という言葉があるように、確かに他の果物に比ると、現代社会の中では大切な効能が多々あるといっていいでしょう。りんごに含まれる「アップルペクチン」という水溶性食物繊維は、他の食物繊維より優れた作用をもっています。

チェルノブイリ原発事故で距離が近いベラルーシでさまざまな治験や治療が行われました。ベラルーシにあるベルラド放射能安全研究所のネステレンコ博士は、615人の子どもを対象に、体内に蓄積されたセシウム137を排出するのにアップルペクチンが有効かどうかの治験を行いました。

アップルペクチンを添加した食品を服用させた子どものセシウム減少率は63.6%もあり、一方服用していない子ども達は13.9%にとどまりました(21日間の治験)。

また、16万人を超える子ども達を対象に同治験を行ったところ、体内に蓄積されたセシウム137は治療ごとに30~40%減少しました(18~25日間)。

ペクチンの構造を見ると、カルボキシル基とヒドロキシ基という、金属を吸着する官能基をたくさんもっています。放射性物質であるセシウム137は陽イオンを持っていますので、ペクチンとイオン交換吸着が起こっていると考えられています。特にカルボキシル基はセシウム137と親和性が高く結合しやすいのです。結合されたセシウムは、便として体外に排出されるわけです。

ペクチンにもオレンジぺクチンやアップルペクチンなど多々ありますが、アップルペクチンの効果は他のものよりもすぐれた作用が多いです。

アップルペクチンはオレンジペクチンよりも高い静菌作用があります。アップルペクチンは腐敗菌・悪玉菌に対する静菌力がとても強く、これらが増殖しない環境を作ります。また、腸内の善玉菌のエサとなり、悪玉菌の排泄を促します。

アップルペクチンは腸内の活性酸素を消去することもわかっています。活性酸素はマイナス電子が一つ欠けており、このマイナス電子を求めて活性型になるため、DNAなどを傷つけてしまいます。アップルペクチンが持っているマイナス電子で、この活性酸素を均衡にし、おとなしくさせる作用があります。

当然ながら食物繊維ですので、ガン予防にも効果があります。ラットの肝転移ガンの実験では、普通食では肝転移率約93%だったのに対し、アップルペクチンを20%混入させたエサを食べさせると肝転移率は約54%だったようです(富山医科薬科大)。

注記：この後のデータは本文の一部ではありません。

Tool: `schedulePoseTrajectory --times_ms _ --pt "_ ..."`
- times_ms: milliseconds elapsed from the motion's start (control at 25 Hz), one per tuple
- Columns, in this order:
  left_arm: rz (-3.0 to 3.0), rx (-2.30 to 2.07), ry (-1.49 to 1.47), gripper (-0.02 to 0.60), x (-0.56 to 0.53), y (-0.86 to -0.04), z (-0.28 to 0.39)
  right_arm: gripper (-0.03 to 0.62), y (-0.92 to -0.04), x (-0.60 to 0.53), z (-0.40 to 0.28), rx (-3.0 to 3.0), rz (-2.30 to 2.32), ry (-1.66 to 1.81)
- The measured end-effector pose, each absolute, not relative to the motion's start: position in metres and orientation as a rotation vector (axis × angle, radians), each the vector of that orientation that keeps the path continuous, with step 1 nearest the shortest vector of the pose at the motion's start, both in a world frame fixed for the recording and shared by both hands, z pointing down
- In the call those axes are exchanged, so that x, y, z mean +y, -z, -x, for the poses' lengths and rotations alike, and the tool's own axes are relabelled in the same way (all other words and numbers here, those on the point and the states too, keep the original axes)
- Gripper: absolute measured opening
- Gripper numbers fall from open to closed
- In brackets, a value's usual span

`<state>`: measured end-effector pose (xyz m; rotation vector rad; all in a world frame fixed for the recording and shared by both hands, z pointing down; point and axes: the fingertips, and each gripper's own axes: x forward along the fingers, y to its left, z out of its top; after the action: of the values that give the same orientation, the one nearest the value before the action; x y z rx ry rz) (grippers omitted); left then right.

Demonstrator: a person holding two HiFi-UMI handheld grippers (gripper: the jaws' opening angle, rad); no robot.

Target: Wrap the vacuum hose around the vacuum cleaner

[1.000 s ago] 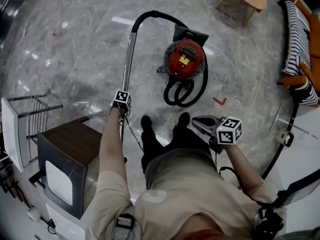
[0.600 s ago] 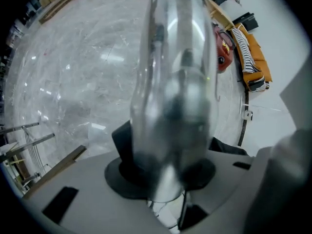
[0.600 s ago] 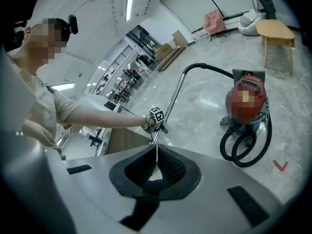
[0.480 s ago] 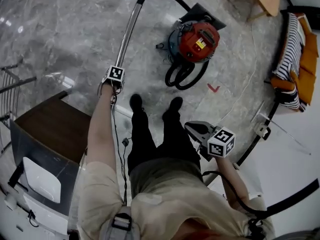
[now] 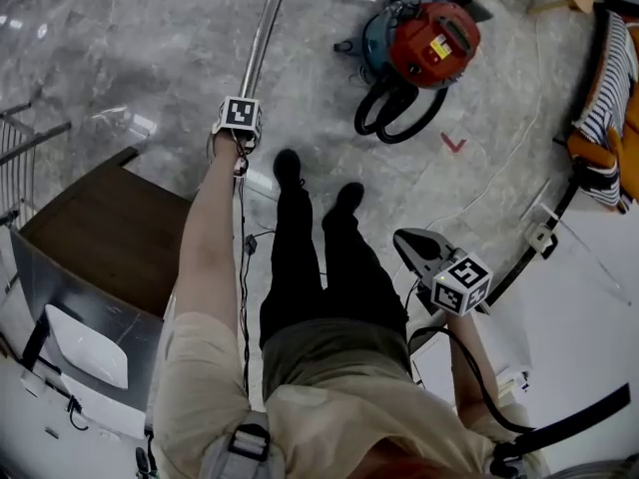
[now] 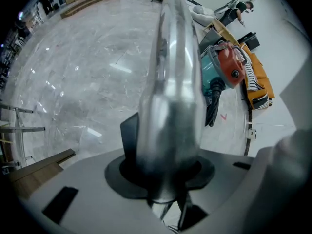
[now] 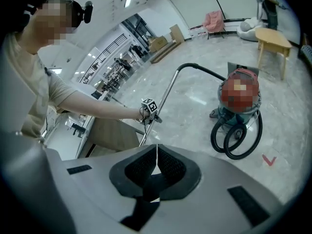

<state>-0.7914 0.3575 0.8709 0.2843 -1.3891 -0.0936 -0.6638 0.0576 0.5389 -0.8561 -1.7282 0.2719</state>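
Gripping the chrome metal wand tube (image 6: pixel 170 82) (image 5: pixel 266 38), the left gripper (image 5: pixel 240 123) (image 6: pixel 165 179) has its jaws part-way apart, pads pressed on the tube's sides (tube fills most of the left gripper view). The wand runs up and away from the gripper, to the left of the red and teal canister vacuum cleaner (image 5: pixel 429 36) (image 6: pixel 226 67) (image 7: pixel 239 99) in the head view.

Right gripper (image 5: pixel 403 241) (image 7: pixel 156 162): jaws together, only a thin slit between the pads, nothing held. It points toward the cleaner but is well apart from it, on the person's side.

The black ribbed hose (image 5: pixel 399 113) (image 7: pixel 234 135) lies in two loops on the grey marble floor (image 5: pixel 130 58), touching the cleaner's base on the side facing the person's black shoes (image 5: pixel 288 163). It is not around the body. A curved black stretch arcs from the wand's far end to the cleaner in the right gripper view.

A small red mark (image 5: pixel 452 143) sits on the floor just beside the loops. A dark brown wooden cabinet (image 5: pixel 90 238) stands far left of the cleaner, beyond the wand. A light wooden table (image 7: pixel 273 38) stands behind the cleaner.
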Motion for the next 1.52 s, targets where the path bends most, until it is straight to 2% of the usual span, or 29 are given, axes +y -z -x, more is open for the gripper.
schedulePoseTrajectory --times_ms 240,560,880,1320,1520 --pt "-0.266 -1.571 0.001 0.149 0.337 -0.873 0.818 0.012 -0.572 0.031 0.627 -1.753 0.84 -0.304" --pt "-0.158 -1.671 -0.085 0.149 0.307 -0.893 0.819 0.012 -0.638 -0.036 0.527 -1.742 0.774 -0.451" --pt "-0.124 -1.784 0.035 0.149 0.247 -0.921 0.804 0.012 -0.686 -0.094 0.457 -1.737 0.611 -0.521" --pt "-0.248 -1.781 0.379 0.149 0.171 -0.962 0.767 0.012 -0.706 -0.016 0.409 -1.856 0.465 -0.754" --pt "-0.239 -1.71 0.443 0.149 0.169 -0.957 0.735 0.012 -0.699 0.037 0.382 -1.801 0.414 -1.029"
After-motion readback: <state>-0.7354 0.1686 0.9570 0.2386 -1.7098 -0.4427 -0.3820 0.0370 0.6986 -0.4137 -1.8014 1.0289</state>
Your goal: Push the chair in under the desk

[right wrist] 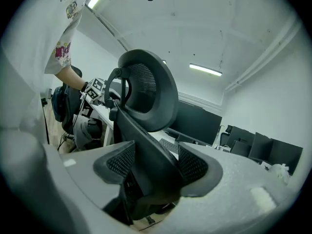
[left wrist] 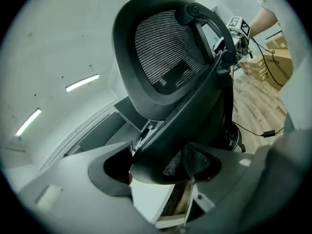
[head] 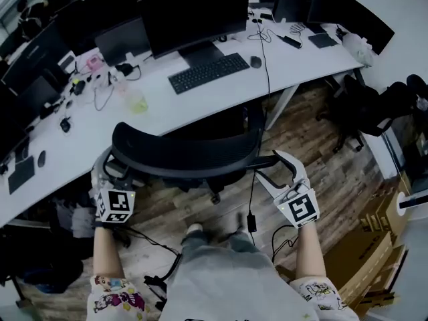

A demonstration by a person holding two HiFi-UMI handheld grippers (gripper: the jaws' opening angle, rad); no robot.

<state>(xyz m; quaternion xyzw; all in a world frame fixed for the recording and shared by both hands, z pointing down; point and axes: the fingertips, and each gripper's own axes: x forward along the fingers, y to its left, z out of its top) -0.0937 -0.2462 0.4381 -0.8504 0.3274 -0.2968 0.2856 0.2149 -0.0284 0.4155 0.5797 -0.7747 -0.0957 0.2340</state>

以上のような効用があるようですが、気になるのはやはり「糖質」分です。

りんごは糖質が100g中で約13gあります。糖尿病の方や糖が気になる方は食べ過ぎに注意した方がよいでしょう。近年の異常な品種改良により糖度は上がっていますので、品種にも注意すべきではないかと思います。

私は、(今のところ)食べた方が調子が良かったりしますので、旬の時期は毎日食べています。個人差あると思いますが、私は問題ありません。

また、皮つきの方が抗酸化作用も全く変わってきます。皮つきのりんごを食べることは、皮をむいたりんごよりも2倍の抗酸化作用があるそうです。とはいえ、りんごは農薬使用量が多い農産物の一つです。皮に残留農薬が蓄積されているリスクも考慮した上、良く洗って皮ごと食べるのか、皮をむいて食べるのかは、個々の判断にゆだねられます。ちなみに、私の場合、1分間ぐらい洗った後、皮ごと食べることが多いです。もちろんリスクを承知で食べています。

ということで、りんごは旬のうちに食べましょう。

※ペクチンには鉄分やカリウムなどのミネラル分を排出してしまいますので、大量にはとらないようにすべきです。


(吉富信長氏の投稿記事より抜粋)


旬の時期には食べたい果物ですね。